__Requirement__
Every line from the one that contains "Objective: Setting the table" to the end of the material below should be output exactly, with both ends included and nothing else.

__Material provided__

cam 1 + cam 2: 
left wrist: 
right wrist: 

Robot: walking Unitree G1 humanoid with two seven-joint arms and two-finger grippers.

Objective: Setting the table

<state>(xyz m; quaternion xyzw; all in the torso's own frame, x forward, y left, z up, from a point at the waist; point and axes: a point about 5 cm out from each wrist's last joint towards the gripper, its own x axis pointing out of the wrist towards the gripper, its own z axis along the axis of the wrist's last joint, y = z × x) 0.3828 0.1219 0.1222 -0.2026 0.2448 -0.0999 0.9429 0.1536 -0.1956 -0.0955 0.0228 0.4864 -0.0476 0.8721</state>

__Completed exercise__
Objective: Setting the table

<state>(xyz m; quaternion xyzw; all in the torso's own frame, x forward, y left, z up, from a point at the waist; point and axes: a point about 5 cm out from each wrist's last joint towards the gripper, its own x axis pointing out of the wrist towards the gripper, its own z axis along the axis of the wrist's last joint, y = z × x) 0.3828 0.1219 0.1222 -0.2026 0.2448 -0.0999 0.9429 0.1536 -0.1956 -0.0955 0.0228 0.4864 -0.0476 0.8721</state>

Nothing else remains to be done in this exercise.